Terabaikan

131 6 5
                                    

Vote, jangan lupa.
Berbaiklah sedikit

Ketika kata menunggu pasti selanjutnya akan ada kata kegelisahan karena hanya perasaan itu yang senantiasa kita rasakan ketika sedang menunggu. Hari sudah hampir tengah hari sejak Mas Andra serta ke dua mertuaku pergi ke rumah sakit membawa Ibu Rani yang terkena musibah terjatuh di dalam kamar mandi. Sampai sekarang aku tak mendapatkan kabar apa pun dari Mas Andra bahkan sudah berpuluh kali aku mencoba menghubunginya namun tak jua diangkat, pesanmu tak ia balas. Membuatku khawatir dan entahlah. Seharusnya dengan keadaan seperti ini aku jauhkan perasaan ini namun bagaikan tak diinginkan, justru dengan kejadian ini membuat perasaan tak karuan. Takut, cemas menjadi satu menumpuk dalam benakku.

Andai ini terjadi disaat hubunganku dengan Mas Andra baik-baik saja mungkin aku bisa tenang ketika aku ditinggal seorang diri. Tetapi, ini terjadi ketika hubunganku dengan suamiku tidak bisa dikatakan baik. Mas Andra masih belum mau untuk bicara denganku, bahkan menatapku saja dia enggan. Melihat dia begitu panik serta Ibu yang berusaha menenangkan Rani membuatku merasa terkucilkan. Seolah aku bertanya pada diriku sendiri. “Aku ini siapa?” rasanya aku ingin pulang di mana keluargaku berada.

Yang tidak Mas Andra tahu jika di sini aku ketakutan.

Yang tidak Mas Andra tahu jika di sini aku cemburu.

Allah, jauhkan hal-hal buruk pada pernikahanku.

Aku terus saja melantunkan doa-doa untuk kelanggengan pernikahanku karena sesungguhnya ketakutan akan pernikahan kembali kurasakan. Memang aku tahu jika sebuah pernikahan, sebuah hubungan pasti ada saat-saat tak selaras dengan perbedaan pendapat tetapi ini terlalu mendadak. Sikap dingin yang acuh tak acuh membuatku terkejut. Aku terbiasa dengan sikap Mas Andra yang hangat dan penuh kasih sayang padaku tak bisa melihat dia yang menghiraukanku secara tiba-tiba. Aku takut juga khawatir.
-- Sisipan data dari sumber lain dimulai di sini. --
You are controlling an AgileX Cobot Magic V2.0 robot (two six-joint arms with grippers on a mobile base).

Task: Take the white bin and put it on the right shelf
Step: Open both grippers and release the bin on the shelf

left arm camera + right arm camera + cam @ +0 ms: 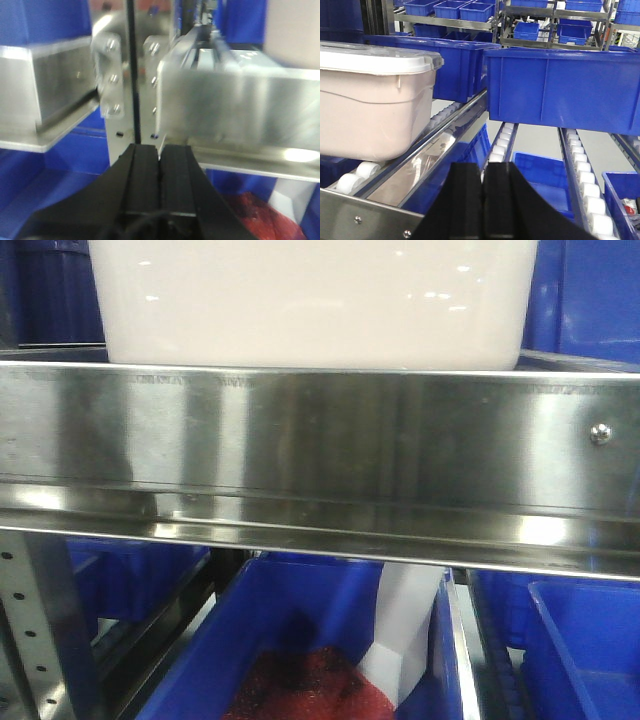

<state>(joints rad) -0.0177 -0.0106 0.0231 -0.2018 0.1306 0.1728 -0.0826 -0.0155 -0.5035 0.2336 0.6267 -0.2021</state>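
Left gripper (160,165): 2 black fingers pressed together, pads meeting along a thin vertical seam, nothing between them. Right gripper (484,175): same state, 2 fingers closed flush against each other, empty. Both point forward, roughly level. Arms out of view.

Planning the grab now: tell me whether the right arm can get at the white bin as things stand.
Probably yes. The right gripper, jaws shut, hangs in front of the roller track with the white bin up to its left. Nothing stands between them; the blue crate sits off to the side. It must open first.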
Suara sirine ambulan menyadarkanku dari lamunan. Aku terkejut mendengar sirine yang selama ini membuatku takut, entahlah bunyi sirine seolah mengundang sebuah kematian sendiri. Sirine masih terus berbunyi bahkan sekarang begitu jelas. Deru mesin mobilpun tak lagi terdengar hanya suara maut itu tetap terdengar yang semakin jelas. Bahkan suara tangis mulai terdengar memilukan.

Tunggu dulu.

Astaghfirulloh.

Setelah sadar akan beberapa kemungkinan segera saja aku ke luar dari dalam rumah dan di sana benar. Mobil putih itu berhenti di tengah jalanan kecil dengan petugas yang mengeluarkan seseorang yang tubuhnya sudah tertutup kain putih seutuhnya di atas brankar rumah sakit. Aku terkejut, dalam hati aku mengucapkan ‘Innalillahi wa’innalillahi rojiun’ tanpa diberitahu pun aku tahu siapa yang meninggal melihat petugas itu membawa sang jenazah ke dalam rumah Rani. Ibunya meninggal.

Tak lama kemudian mobil Mas Andra masuk ke dalam halaman rumah. Segera saja aku menghampirinya. Aku bisa lihat raut kesedihan yang terpancar dari Mas Andra, diapun terlihat sangat lelah. Dengan keberanianku aku menghampirinya memegang lengannya yang langsung mendapatkan tatapan darinya membuatku urung dan langsung menjauhkan tanganku.

“Ibu Mbak Rani tidak bisa diselamatkan, Mas?” tanyaku retorik

“Ya, pembuluh darahnya pecah. Kamu sebaiknya ke sana, cobalah tenangkan Rani. Dia sangat kacau, Mas sudah mencoba menenangkannya tetapi tetap saja Mas ini lelaki yang bukan makhramnya. Lebih baik kamu. Kamu bisa?”